Présentées par Philippe Sainteny et Elikia M’Bokolo, ces archives restaurées représentent souvent les seuls documents disponibles sur la période de la décolonisation et des indépendances. La télévision était balbutiante, et les journaux des années 1950 et 1960 ont presque tous disparu. Sur le continent africain en particulier, mais aussi pour tous ceux qui s’intéressent à l’Afrique, journalistes, chercheurs ou étudiants, cet outil de travail est déjà incontournable. Les cinq premiers cédéroms du coffret se suivent chronologiquement : indépendance, avènement des partis uniques, route vers la démocratie. Les deux derniers proposent une lecture transversale, sur l’unité africaine et les relations franco-africaines. Concernant ce thème, tout en abordant des sujets qui peuvent irriter – Jacques Foccart, l’affaire Elf ou la politique de non-intervention de Lionel Jospin -, les auteurs ont réussi à rester lucides sans tomber dans la provocation.
« Ce coffret montre qu’avec ses hauts et ses bas l’histoire récente de l’Afrique nous conduit quelque part, s’enthousiasme Elikia M’Bokolo. Cela tranche avec l’image qu’en Afrique c’est toujours pareil, avec les mêmes événements qui se répètent, et les mêmes gens que l’on voit. Les documents sonores mettent en évidence le dynamisme de la politique en Afrique, avec de vrais moments historiques, des côtés drôles côtoyant des aspects plus tragiques. »

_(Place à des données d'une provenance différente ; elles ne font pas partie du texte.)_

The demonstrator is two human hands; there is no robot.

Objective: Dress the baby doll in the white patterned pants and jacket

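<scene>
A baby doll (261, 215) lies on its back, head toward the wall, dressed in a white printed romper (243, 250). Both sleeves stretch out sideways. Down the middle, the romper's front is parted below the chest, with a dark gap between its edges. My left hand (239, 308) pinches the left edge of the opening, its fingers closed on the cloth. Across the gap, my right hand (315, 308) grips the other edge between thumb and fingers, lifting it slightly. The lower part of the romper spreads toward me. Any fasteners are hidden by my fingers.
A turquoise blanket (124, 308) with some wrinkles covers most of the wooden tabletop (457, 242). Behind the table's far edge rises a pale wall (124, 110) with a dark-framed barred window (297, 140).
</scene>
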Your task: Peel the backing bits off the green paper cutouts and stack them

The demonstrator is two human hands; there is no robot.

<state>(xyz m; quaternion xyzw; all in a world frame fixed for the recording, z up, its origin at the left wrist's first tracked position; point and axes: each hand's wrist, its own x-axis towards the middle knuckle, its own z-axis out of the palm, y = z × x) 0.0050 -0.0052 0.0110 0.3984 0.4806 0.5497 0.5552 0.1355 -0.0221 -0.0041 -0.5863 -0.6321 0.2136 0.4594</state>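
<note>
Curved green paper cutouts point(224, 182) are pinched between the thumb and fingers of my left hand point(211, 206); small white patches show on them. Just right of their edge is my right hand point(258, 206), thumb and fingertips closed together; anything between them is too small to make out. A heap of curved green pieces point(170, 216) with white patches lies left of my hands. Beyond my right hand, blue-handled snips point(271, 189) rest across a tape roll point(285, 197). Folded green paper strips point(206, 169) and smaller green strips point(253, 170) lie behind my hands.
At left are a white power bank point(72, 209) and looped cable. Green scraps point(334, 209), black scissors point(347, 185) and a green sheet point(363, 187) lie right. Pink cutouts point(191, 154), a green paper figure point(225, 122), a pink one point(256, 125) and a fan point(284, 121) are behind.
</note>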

Il est vrai qu’avec 275 enregistrements tous les grands acteurs politiques de l’Afrique sont présents, et nombre de ces redécouvertes sont exceptionnelles. Elikia M’Bokolo ajoute : « Dans une Afrique jeune, où deux Africains sur trois n’ont pas 30 ans, les voix des hommes qui ont forgé leur histoire, comme Sékou Touré, Ahidjo ou Lumumba, ne sont pas connues. C’est important que la jeune génération entende des voix venues du fin fond de leur histoire. » On découvre ainsi le discours de Sékou Touré, en 1983, sur la « classe peuple » et ses ennemis, qui anticipe de terribles événements. Ou bien l’échange téléphonique de 1994, en direct, avec Agathe Uwilingyamane, Premier ministre rwandais, qui entend des gens arriver et frapper à sa porte… La communication est coupée : elle est assassinée.

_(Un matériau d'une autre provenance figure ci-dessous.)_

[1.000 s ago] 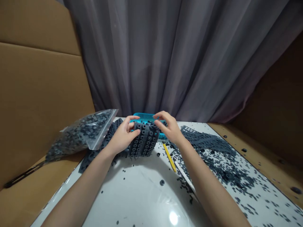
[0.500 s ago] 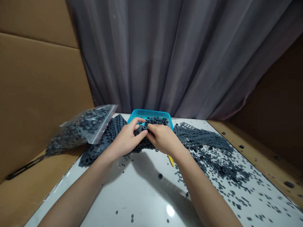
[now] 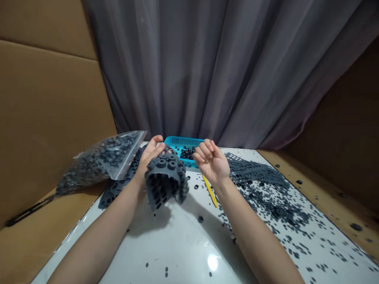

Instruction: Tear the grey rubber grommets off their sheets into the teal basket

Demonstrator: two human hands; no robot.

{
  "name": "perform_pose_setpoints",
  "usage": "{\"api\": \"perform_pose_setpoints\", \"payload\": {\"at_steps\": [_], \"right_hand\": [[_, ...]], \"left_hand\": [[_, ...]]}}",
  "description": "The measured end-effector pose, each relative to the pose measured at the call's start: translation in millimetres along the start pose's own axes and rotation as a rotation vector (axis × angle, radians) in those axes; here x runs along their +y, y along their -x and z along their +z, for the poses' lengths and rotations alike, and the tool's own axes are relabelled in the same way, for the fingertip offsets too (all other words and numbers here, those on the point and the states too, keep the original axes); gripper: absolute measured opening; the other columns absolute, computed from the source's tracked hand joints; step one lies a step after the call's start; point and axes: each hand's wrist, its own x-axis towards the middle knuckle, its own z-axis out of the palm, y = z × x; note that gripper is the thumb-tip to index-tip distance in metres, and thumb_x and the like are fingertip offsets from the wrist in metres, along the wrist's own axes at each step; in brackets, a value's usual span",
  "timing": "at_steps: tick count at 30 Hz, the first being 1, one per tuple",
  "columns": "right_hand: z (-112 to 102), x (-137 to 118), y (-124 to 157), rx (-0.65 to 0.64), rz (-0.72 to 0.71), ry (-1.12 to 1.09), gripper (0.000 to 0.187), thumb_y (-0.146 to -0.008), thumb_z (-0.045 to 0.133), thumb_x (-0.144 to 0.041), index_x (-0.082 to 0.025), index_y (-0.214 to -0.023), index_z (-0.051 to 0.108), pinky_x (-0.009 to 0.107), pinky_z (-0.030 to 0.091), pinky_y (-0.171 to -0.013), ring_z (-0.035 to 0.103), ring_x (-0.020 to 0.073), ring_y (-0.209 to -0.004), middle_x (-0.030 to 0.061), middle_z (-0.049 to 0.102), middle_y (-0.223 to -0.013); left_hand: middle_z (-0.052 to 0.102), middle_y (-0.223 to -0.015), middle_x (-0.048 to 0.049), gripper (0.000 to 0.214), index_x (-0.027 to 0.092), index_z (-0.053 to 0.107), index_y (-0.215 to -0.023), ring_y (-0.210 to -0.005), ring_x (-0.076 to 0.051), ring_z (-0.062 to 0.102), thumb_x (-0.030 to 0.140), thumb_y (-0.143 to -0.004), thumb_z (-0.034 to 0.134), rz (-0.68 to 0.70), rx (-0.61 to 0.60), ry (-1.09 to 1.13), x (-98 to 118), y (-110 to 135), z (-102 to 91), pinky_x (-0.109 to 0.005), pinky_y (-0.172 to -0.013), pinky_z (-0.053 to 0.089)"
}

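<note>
My left hand (image 3: 150, 154) grips a dark grey perforated rubber sheet (image 3: 166, 173), which curls over in an arch above the table with ring-shaped pieces standing out of its surface. To its right, my right hand (image 3: 213, 161) is raised with the palm turned toward me and the fingers curled closed; whatever they hold, if anything, is hidden. Behind both hands sits a blue plastic basket (image 3: 184, 141), partly covered by them, with small black rubber pieces (image 3: 188, 153) inside.
A zip bag (image 3: 103, 157) full of dark pieces leans at the left, beside more perforated sheets (image 3: 114, 191). Stripped sheets (image 3: 257, 171) and scattered black bits (image 3: 275, 209) lie at the right. A yellow tool (image 3: 211, 193) rests on the white table (image 3: 166, 244). Cardboard walls stand at both sides.
Both hands were together on the sheet over the basket. Now the right hand has come off to the right and turned palm up, while the left has moved left, lifting and tilting the sheet.
</note>
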Motion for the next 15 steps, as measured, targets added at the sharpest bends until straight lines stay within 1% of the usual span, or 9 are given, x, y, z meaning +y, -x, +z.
{"api": "perform_pose_setpoints", "payload": {"at_steps": [2, 6, 8, 11, 13, 15], "right_hand": [[-2.5, -7.2, -0.1, -0.017, 0.042, -0.024, 0.035, -0.087, 0.043, -0.038, -0.022, -0.059, 0.032, 0.024, 0.021, -0.046, 0.011, 0.0114, -0.046, -0.0060, 0.015, -0.052], [-3.1, -11.4, 2.5, -0.074, 0.145, -0.018, 0.040, -0.088, 0.038, -0.047, -0.021, -0.059, 0.032, 0.024, 0.023, -0.046, 0.011, 0.0104, -0.045, -0.0062, 0.017, -0.050], [-1.8, -9.8, 3.2, -0.095, 0.166, -0.042, 0.040, -0.088, 0.039, -0.047, -0.020, -0.060, 0.032, 0.023, 0.022, -0.046, 0.012, 0.0099, -0.044, -0.0065, 0.017, -0.050], [-1.9, -8.3, 2.1, -0.154, 0.171, -0.037, 0.039, -0.088, 0.037, -0.049, -0.020, -0.062, 0.034, 0.023, 0.023, -0.047, 0.014, 0.0093, -0.044, -0.0067, 0.019, -0.050], [-3.9, -9.1, 0.8, -0.175, 0.160, 0.073, 0.039, -0.087, 0.037, -0.052, -0.021, -0.064, 0.037, 0.023, 0.023, -0.048, 0.017, 0.0093, -0.044, -0.0067, 0.021, -0.051], [-5.7, -11.8, 0.5, -0.166, 0.105, 0.310, 0.036, -0.086, 0.040, -0.052, -0.021, -0.067, 0.040, 0.024, 0.024, -0.049, 0.023, 0.0095, -0.047, -0.0062, 0.026, -0.053]], "left_hand": [[0.050, -0.051, 0.0076, 0.023, 0.024, 0.043, -0.092, -0.040, -0.006, 0.043, 0.029, -0.076, 0.060, 0.029, 0.007, -0.018, 5.7, -0.1, -2.5, -0.015, -0.042, 0.035], [0.048, -0.052, 0.0076, 0.016, 0.022, 0.048, -0.087, -0.037, -0.005, 0.037, 0.030, -0.077, 0.057, -0.020, 0.028, -0.150, 3.9, -1.0, -1.6, -0.015, -0.037, 0.028], [0.050, -0.054, 0.0069, 0.015, 0.021, 0.049, -0.085, -0.041, -0.006, 0.040, 0.031, -0.077, 0.057, -0.026, 0.050, -0.228, 0.3, -2.1, -1.0, -0.015, -0.040, 0.030], [0.055, -0.062, 0.0045, 0.012, 0.020, 0.052, -0.087, -0.054, -0.009, 0.050, 0.028, -0.079, 0.052, -0.031, 0.056, -0.337, -1.8, -2.3, -1.4, -0.017, -0.050, 0.037], [0.057, -0.066, 0.0040, 0.015, 0.020, 0.052, -0.093, -0.061, -0.010, 0.053, 0.022, -0.079, 0.047, -0.030, -0.007, -0.402, -0.7, -0.2, -1.4, -0.019, -0.057, 0.039], [0.058, -0.068, 0.0041, 0.023, 0.021, 0.049, -0.101, -0.063, -0.011, 0.054, 0.017, -0.078, 0.045, -0.022, -0.102, -0.478, 1.5, 3.7, 0.0, -0.021, -0.061, 0.040]]}}
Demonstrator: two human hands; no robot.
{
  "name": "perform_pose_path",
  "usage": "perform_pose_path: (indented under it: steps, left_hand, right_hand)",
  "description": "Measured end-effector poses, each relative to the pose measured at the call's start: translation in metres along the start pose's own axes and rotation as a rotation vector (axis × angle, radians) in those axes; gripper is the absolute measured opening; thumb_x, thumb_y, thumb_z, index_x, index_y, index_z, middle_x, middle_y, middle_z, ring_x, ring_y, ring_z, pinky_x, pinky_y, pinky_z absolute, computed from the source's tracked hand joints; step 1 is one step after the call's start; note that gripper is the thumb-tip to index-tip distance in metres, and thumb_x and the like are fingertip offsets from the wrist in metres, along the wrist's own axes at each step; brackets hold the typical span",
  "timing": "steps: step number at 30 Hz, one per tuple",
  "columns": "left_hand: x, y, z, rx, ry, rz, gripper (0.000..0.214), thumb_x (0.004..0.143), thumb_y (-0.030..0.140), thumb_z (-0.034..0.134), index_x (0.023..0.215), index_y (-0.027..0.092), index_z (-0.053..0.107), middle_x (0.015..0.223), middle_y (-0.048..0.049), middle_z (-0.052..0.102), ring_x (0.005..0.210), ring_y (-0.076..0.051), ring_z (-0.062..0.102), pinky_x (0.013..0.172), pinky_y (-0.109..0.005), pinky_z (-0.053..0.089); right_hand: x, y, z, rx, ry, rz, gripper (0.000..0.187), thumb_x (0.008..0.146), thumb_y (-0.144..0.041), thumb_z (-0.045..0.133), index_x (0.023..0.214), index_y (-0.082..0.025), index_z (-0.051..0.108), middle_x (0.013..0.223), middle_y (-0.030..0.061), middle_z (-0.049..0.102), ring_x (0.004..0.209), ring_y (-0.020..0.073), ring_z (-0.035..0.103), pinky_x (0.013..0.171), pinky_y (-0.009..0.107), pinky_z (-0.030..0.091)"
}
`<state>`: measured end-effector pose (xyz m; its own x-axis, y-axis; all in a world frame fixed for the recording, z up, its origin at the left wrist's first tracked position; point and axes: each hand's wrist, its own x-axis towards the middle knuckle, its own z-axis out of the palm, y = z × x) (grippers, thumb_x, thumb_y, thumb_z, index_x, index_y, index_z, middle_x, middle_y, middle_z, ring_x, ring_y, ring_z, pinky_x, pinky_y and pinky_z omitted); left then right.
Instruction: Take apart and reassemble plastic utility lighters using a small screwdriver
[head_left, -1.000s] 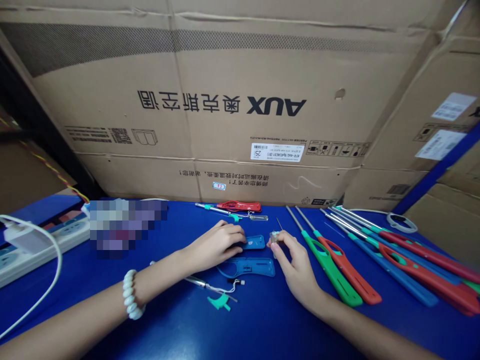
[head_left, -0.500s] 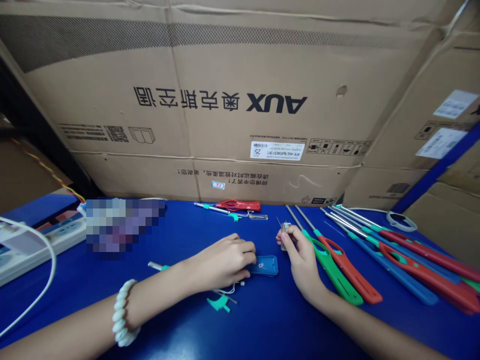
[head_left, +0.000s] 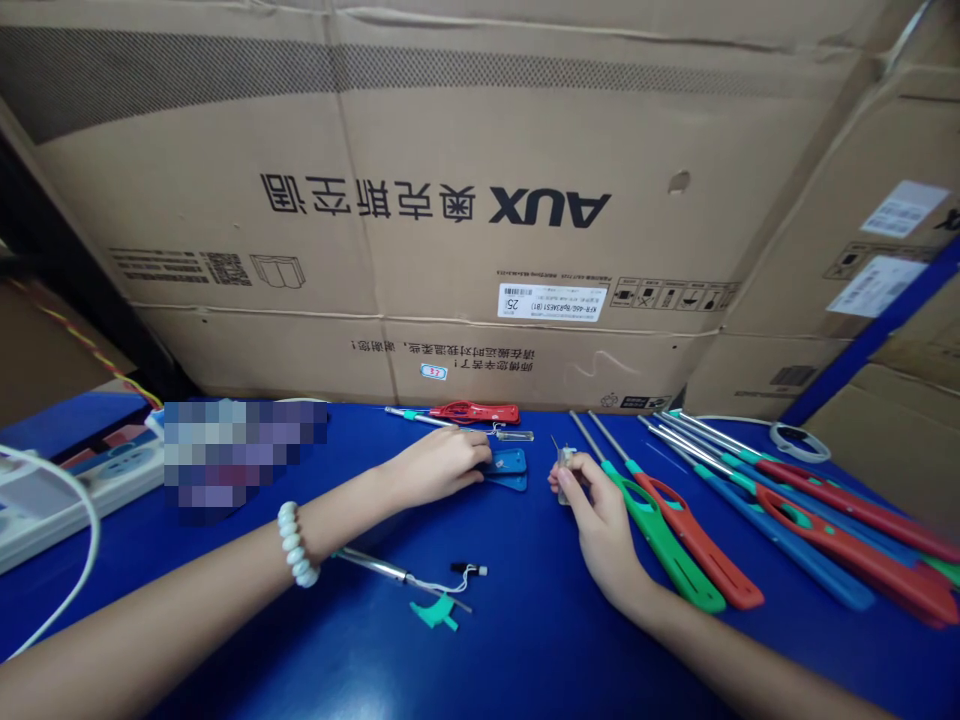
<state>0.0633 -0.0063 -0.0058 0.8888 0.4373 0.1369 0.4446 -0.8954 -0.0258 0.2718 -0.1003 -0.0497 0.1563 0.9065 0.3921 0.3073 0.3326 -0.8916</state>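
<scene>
My left hand (head_left: 439, 463) rests palm down on the blue table (head_left: 525, 620), its curled fingers on two blue plastic lighter shell halves (head_left: 506, 467) stacked together. My right hand (head_left: 592, 500) pinches a small clear part with a thin needle (head_left: 562, 465) held upright beside the shells. Near my left forearm lie a thin metal tube with white wire and a teal trigger piece (head_left: 439, 610). A white bead bracelet (head_left: 294, 545) is on my left wrist.
Several long-nosed lighters in green (head_left: 660, 545), red (head_left: 694, 535) and blue lie in a row on the right. A red opened lighter (head_left: 472, 412) lies at the back by the big AUX cardboard box (head_left: 480, 200). A white power strip (head_left: 67, 490) and cable sit at left.
My left hand has slid the blue shell halves back up the table, away from me, uncovering the metal tube and teal trigger. My right hand has stayed nearly still with the clear part.
</scene>
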Motion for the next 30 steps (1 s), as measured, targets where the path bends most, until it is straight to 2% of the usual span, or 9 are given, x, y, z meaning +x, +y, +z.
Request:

« Il existe des archives plus « légères », explique Philippe Sainteny, comme ces paroles chantées par un groupe, les Cols bleus, à la gloire de Lumumba, sur un rythme très étonnant. C’est excellent. Il y a aussi à Addis-Abeba, en 1963, la création de l’Organisation de l’unité africaine (OUA). Le président malgache Philibert Tsiranana présente à cette occasion sa vision extraordinairement pragmatique de l’unité africaine. Alors que les autres orateurs se sont lancés dans de grands discours universalistes, hugoliens, Tsiranana déclare qu’il faut commencer par avoir des téléphones en commun et faire des routes ensemble. C’est très moderne et toujours d’actualité. »
Outil de travail et de découverte, ce coffret a reçu un accueil très favorable, malgré son prix de presque 80 euros. Un nouveau coffret, qui présenterait le volet culturel et social de l’histoire de l’Afrique, est déjà en préparation.